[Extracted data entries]
+---+

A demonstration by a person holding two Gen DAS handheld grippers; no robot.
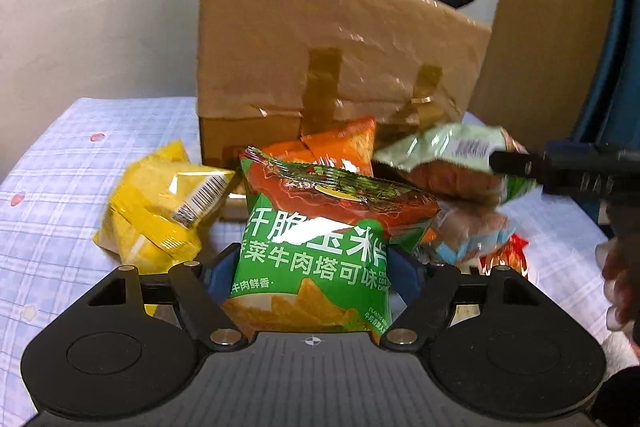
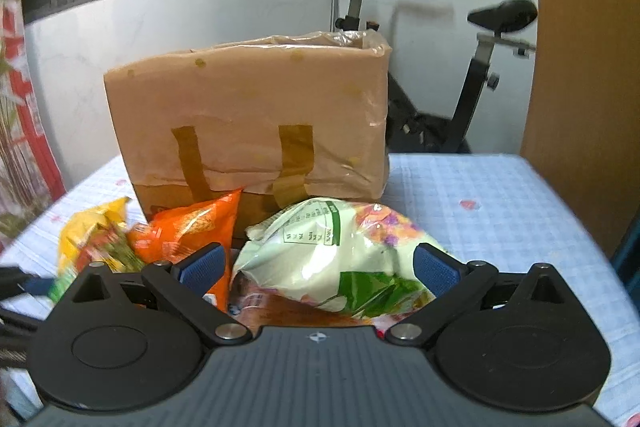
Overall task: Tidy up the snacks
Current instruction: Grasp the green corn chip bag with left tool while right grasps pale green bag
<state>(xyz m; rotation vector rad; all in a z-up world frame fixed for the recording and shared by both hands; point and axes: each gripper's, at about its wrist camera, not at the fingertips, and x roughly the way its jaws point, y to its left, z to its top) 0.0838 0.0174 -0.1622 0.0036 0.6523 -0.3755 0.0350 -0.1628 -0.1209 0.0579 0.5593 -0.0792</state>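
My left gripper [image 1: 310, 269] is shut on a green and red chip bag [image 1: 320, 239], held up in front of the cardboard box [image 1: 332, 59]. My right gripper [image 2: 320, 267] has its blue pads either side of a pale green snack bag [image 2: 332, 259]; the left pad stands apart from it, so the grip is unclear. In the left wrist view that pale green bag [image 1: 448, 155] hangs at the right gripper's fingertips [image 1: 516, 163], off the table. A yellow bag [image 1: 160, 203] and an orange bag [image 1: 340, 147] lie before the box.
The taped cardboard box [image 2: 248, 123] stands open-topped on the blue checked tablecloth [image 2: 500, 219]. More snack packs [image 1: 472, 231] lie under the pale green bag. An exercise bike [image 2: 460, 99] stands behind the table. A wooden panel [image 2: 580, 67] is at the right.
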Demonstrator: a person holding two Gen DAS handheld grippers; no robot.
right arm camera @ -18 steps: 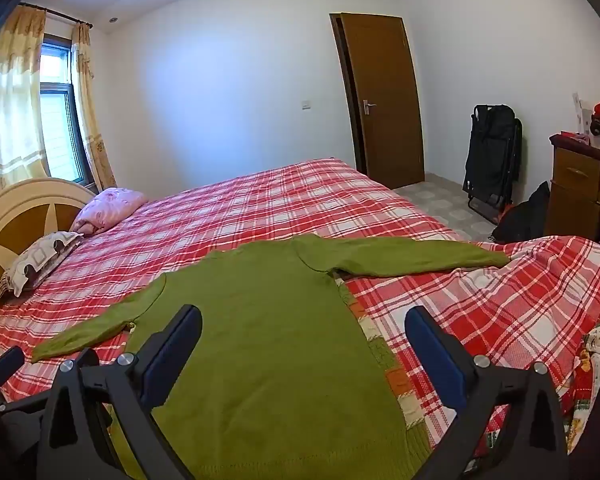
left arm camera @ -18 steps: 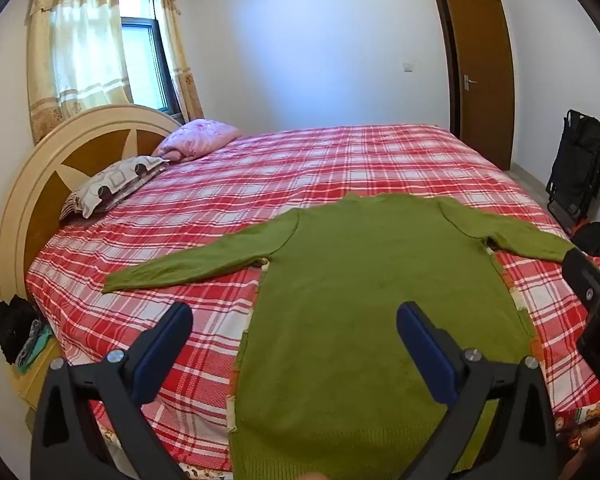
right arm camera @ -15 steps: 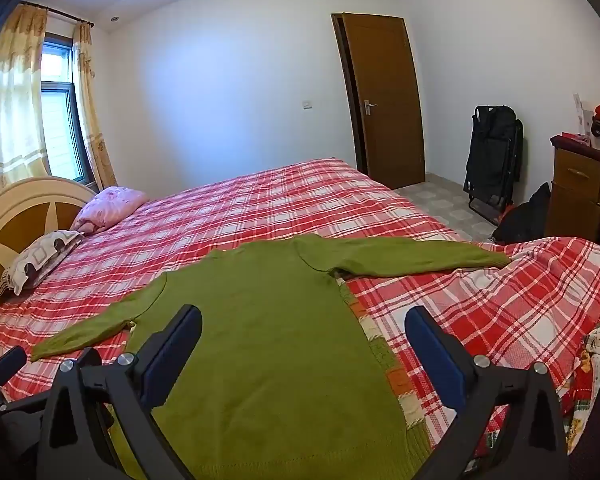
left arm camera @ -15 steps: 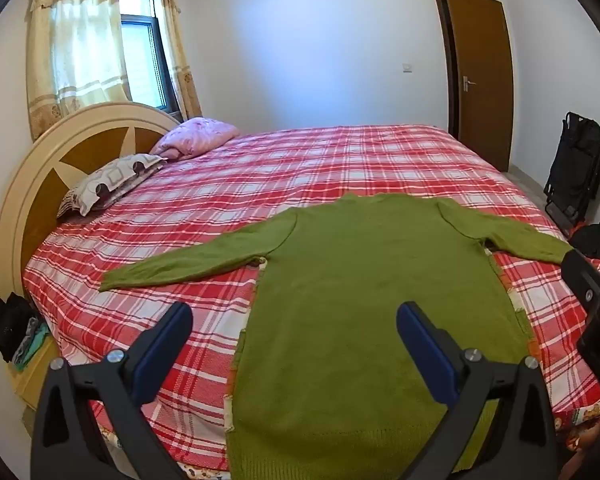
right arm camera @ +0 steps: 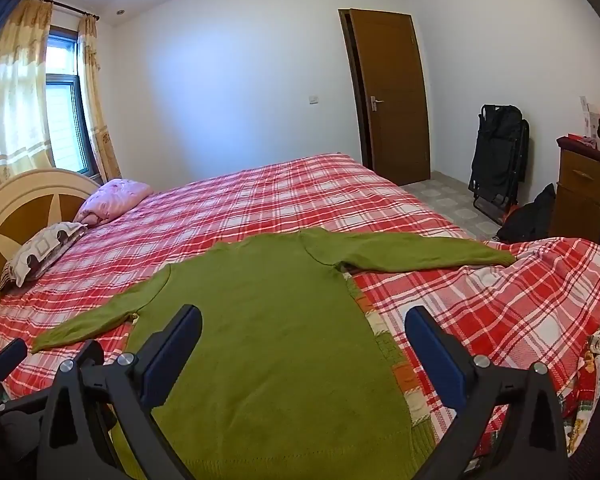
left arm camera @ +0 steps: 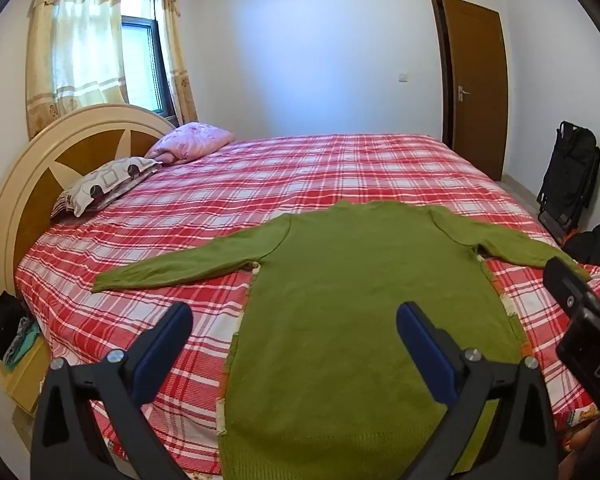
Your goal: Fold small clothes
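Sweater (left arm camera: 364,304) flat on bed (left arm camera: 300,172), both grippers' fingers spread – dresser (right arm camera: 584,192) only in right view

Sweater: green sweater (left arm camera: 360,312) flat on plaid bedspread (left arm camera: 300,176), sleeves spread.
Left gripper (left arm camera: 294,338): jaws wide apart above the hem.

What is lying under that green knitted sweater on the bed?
A patchwork-patterned edge peeks out beside the green knitted sweater, over the red plaid bedspread. The sweater hides the rest of it.
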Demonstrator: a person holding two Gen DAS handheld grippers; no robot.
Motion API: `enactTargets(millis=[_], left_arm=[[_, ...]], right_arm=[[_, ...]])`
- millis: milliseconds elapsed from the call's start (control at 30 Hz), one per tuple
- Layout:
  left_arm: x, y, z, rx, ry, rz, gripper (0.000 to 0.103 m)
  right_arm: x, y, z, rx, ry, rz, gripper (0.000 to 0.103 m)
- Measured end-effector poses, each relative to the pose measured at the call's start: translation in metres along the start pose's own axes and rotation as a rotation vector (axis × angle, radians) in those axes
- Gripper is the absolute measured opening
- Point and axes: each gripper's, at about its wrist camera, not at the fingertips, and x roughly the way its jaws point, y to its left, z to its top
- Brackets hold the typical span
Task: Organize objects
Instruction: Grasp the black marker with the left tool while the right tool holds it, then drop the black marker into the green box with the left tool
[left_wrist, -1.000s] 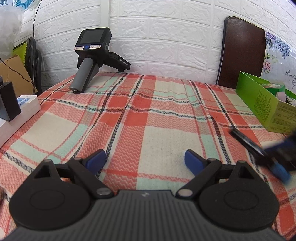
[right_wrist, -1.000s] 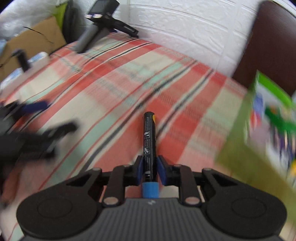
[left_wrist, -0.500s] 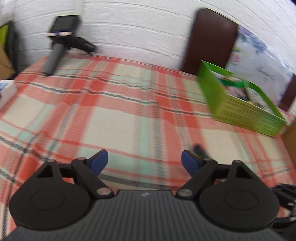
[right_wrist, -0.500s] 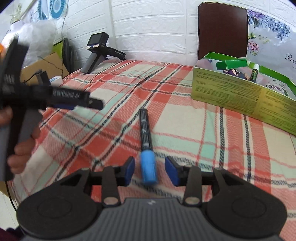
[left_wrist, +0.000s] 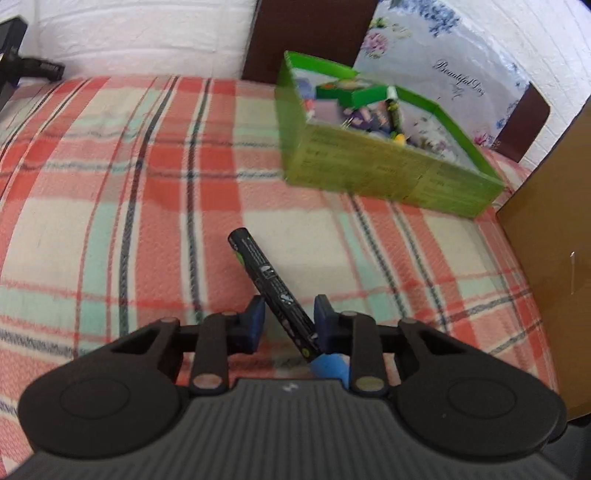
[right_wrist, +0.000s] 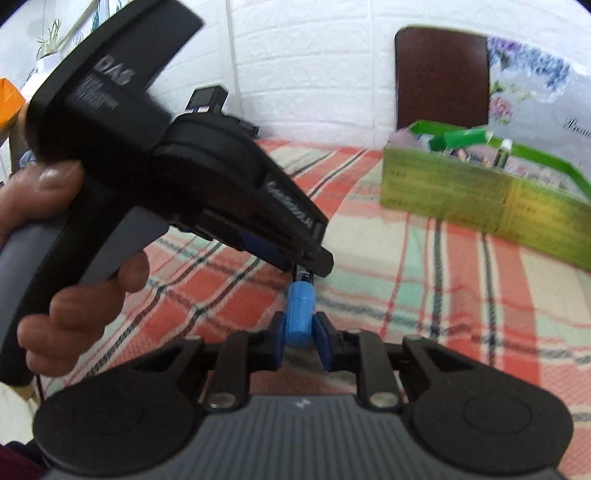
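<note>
Above the plaid cloth (left_wrist: 147, 221), both claws (left_wrist: 288, 321) (right_wrist: 299, 328) clamp one marker (left_wrist: 266, 273), tilted downward.

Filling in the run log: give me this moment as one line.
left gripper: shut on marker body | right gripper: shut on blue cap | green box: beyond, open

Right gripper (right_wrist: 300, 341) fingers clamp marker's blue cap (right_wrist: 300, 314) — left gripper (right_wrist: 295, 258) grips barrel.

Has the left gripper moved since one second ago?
Yes. The left gripper swung right toward the green box, and now grips the marker.
</note>
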Motion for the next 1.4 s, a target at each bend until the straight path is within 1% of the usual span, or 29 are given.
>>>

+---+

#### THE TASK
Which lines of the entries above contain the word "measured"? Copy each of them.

#### ANSWER SPACE
- Measured end-effector poses, each relative to the pose measured at the call's start: translation in metres along the start pose's own axes and rotation as a rotation vector (axis × angle, radians) in those axes
- Gripper is the absolute measured opening

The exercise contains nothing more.